The 'Further Representations and Acknowledgements' clause requires the parties to confirm additional facts, understandings, or disclosures beyond those already stated elsewhere in the agreement. This may include affirming that each party has had the opportunity to seek independent legal advice, that they are not relying on any statements outside the contract, or that they understand the risks involved. By including these further representations, the clause helps to clarify the parties' intentions and understanding, reducing the likelihood of future disputes over misunderstandings or undisclosed information.
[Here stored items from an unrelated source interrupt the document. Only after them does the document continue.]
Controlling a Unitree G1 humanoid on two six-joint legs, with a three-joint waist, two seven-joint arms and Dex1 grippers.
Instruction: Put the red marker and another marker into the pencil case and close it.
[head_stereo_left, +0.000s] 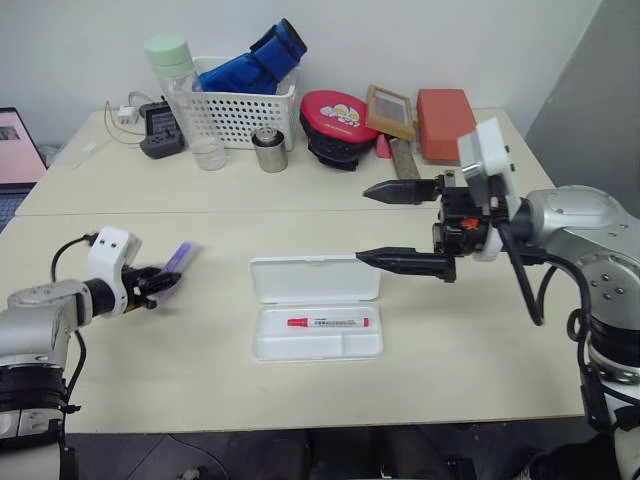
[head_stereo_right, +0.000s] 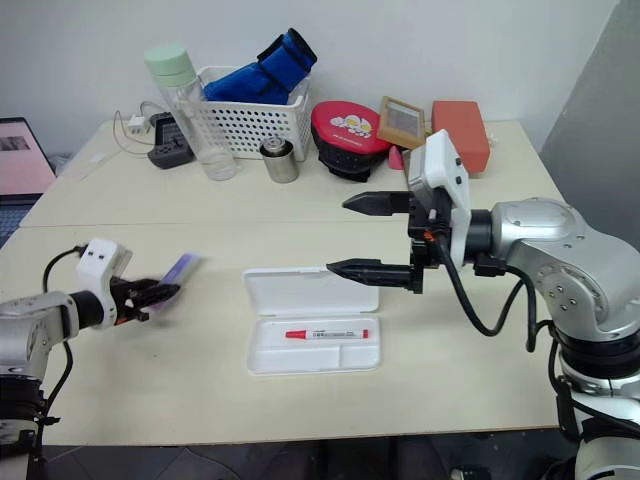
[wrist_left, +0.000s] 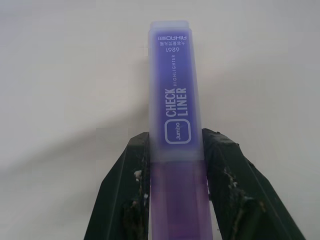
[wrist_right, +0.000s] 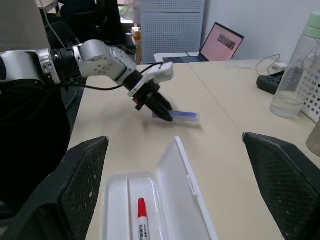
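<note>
Left claw (head_stereo_left: 160, 283) grips purple highlighter (head_stereo_left: 178, 262), which juts beyond its fingertips.

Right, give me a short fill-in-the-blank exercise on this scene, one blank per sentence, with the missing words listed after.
1. The red marker lies inside the open ____.
2. The left gripper is shut on the ____ highlighter.
3. The right gripper hangs above the table with its fingers ____.
4. The blue cloth sits in the white mesh ____.

Missing words: pencil case; purple; open; basket
</note>
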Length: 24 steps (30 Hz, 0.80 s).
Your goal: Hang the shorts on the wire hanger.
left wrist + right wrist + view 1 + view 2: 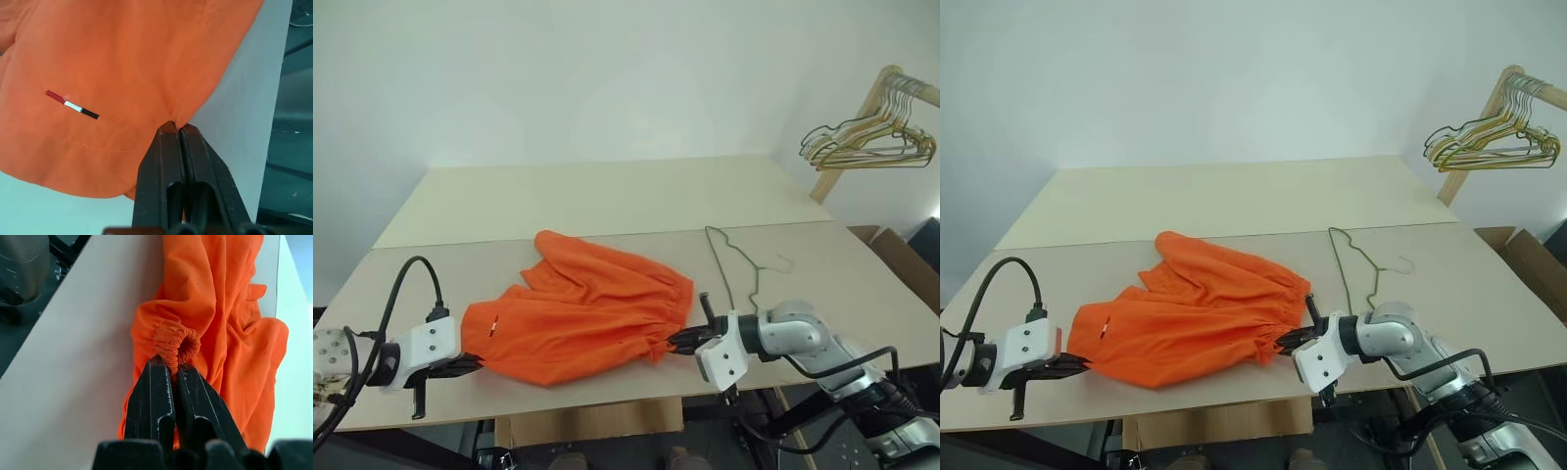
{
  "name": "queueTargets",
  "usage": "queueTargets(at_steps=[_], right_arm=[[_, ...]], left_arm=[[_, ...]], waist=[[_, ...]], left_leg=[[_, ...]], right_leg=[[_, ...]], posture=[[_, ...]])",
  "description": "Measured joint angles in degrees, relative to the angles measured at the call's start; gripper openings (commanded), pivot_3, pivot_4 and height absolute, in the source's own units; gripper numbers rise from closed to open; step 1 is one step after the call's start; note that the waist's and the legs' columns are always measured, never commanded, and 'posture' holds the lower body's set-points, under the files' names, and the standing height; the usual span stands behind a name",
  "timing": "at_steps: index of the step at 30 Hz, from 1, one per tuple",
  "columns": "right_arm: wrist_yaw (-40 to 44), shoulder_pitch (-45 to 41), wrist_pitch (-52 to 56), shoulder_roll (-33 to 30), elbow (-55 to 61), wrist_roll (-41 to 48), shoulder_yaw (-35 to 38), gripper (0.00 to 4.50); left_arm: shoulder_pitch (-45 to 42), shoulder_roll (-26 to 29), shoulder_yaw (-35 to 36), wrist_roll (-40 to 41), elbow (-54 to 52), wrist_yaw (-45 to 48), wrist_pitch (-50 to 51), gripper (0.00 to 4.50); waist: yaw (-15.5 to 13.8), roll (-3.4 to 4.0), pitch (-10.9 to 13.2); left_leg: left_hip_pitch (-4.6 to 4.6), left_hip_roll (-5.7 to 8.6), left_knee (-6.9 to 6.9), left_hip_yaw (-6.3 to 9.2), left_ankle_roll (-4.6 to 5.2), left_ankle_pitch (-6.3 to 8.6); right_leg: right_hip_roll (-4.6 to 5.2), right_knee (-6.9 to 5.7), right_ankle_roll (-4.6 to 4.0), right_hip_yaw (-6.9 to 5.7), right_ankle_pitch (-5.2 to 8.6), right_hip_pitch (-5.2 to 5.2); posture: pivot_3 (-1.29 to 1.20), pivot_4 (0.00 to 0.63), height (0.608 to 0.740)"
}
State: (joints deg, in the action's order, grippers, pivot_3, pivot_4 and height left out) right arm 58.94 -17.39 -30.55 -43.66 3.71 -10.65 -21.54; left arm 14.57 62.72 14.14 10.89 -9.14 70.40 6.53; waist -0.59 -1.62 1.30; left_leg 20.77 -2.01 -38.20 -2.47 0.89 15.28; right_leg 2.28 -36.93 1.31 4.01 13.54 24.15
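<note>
Orange shorts [578, 313] pinched at both ends, spread near front edge of table [607, 196].

Black fingers of left gripper [175, 128] pressed together on a fabric edge at the shorts' left side, close to a small red-white-black tag [72, 104]. Right gripper [172, 367] clamped on the bunched elastic waistband [177, 343] at the shorts' right side, cloth gathered into a tight fold at the fingertips. Shorts lying flat between the two, rumpled toward the far side. Just beyond right gripper, hanger [736, 262] flat on the table, beside the shorts, not touching. Farther back right, bunch of gold and green hangers [871, 137] on a wooden rack [862, 113].
</note>
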Motion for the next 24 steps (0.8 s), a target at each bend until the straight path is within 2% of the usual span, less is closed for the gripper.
queueTargets(at_steps=[3, 7, 17, 24], right_arm=[[1.6, 0.1, -1.2, -1.1, -0.8, 0.7, -0.6, 0.85], [3.4, 0.2, 0.2, -1.9, -0.6, 1.6, -0.7, 2.2], [4.0, 5.1, 6.4, -3.1, 7.8, 3.7, -0.2, 2.2], [-0.8, 9.6, 14.2, -1.4, 14.1, -1.8, 0.1, 2.2]], left_arm=[[0.0, 0.0, -0.1, -0.1, 0.0, -0.2, 0.0, 0.0], [-0.4, -0.8, -0.8, 0.0, -0.1, -0.6, 0.0, 0.0], [-0.9, -2.2, -1.9, 0.0, -1.3, -1.3, 1.0, 0.0], [-1.4, -2.6, -3.0, 0.0, -1.3, -1.5, 1.0, 0.0]], waist=[[-0.1, -0.01, 0.0], [-0.1, -0.01, 0.0], [-0.1, -0.02, 0.0], [0.0, -0.02, 0.0]], left_leg=[[-0.03, 0.0, 0.0, 0.0, 0.0, 0.0], [-0.09, -0.01, 0.0, 0.01, 0.0, 0.0], [-0.07, 0.0, 0.0, 0.01, 0.0, 0.0], [-0.13, -0.01, 0.0, -0.03, -0.01, -0.01]], right_leg=[[0.0, 0.0, 0.03, 0.0, 0.02, -0.03], [0.0, -0.03, 0.04, 0.0, 0.03, -0.06], [0.0, -0.06, 0.05, 0.0, 0.04, -0.04], [-0.02, -0.09, 0.06, 0.01, 0.04, -0.04]], posture=[[0.08, 0.0, 0.74], [0.08, 0.0, 0.74], [0.07, 0.0, 0.74], [0.05, 0.0, 0.74]])
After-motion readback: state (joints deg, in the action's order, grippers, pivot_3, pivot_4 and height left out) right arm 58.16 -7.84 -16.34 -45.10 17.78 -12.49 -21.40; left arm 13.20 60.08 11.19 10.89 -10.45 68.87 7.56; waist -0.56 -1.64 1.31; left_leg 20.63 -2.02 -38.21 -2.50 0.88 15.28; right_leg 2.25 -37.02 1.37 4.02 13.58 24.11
Further Representations and Acknowledgements. The Investor further represents and acknowledges that: (i) The Investor is not a “U.S. Person” as that term is defined in Regulation S. (ii) The Investor is located outside the United States. (iii) The Investor is not aware of any advertisement of any of the Note to be issued hereunder. (iv) The Investor will not acquire the Note as a result of, and will not itself engage in, any “directed selling efforts” (as defined in Regulation S under the ▇▇▇▇ ▇▇▇) in the United States in respect of the Note which would include any activities undertaken for the purpose of, or that could reasonably be expected to have the effect of, conditioning the market in the United States for the resale of the Note; provided, however, that the Investor may sell or otherwise dispose of the Note pursuant to registration under the 1933 Act and any applicable state securities laws or under an exemption from such registration requirements and as otherwise provided herein. (v) The Investor agrees that the Company will refuse to register any transfer of the Note not made in accordance with the provisions of Regulation S, pursuant to an effective registration statement under the 1933 Act or pursuant to an available exemption from the registration requirements of the 1933 Act and in accordance with applicable state securities laws. (vi) The Investor understands and agrees that offers and sales of any Note prior to the expiration of a period of one year after the date of transfer of the Note (the “Distribution Compliance Period”), shall only be made in compliance with the safe harbor provisions set forth in Regulation S, pursuant to the registration provisions of the 1933 Act or an exemption therefrom, and that all offers and sales after the Distribution Compliance Period shall be made only in compliance with the registration provisions of the 1933 Act or an exemption therefrom and in each case only in accordance with all applicable securities laws.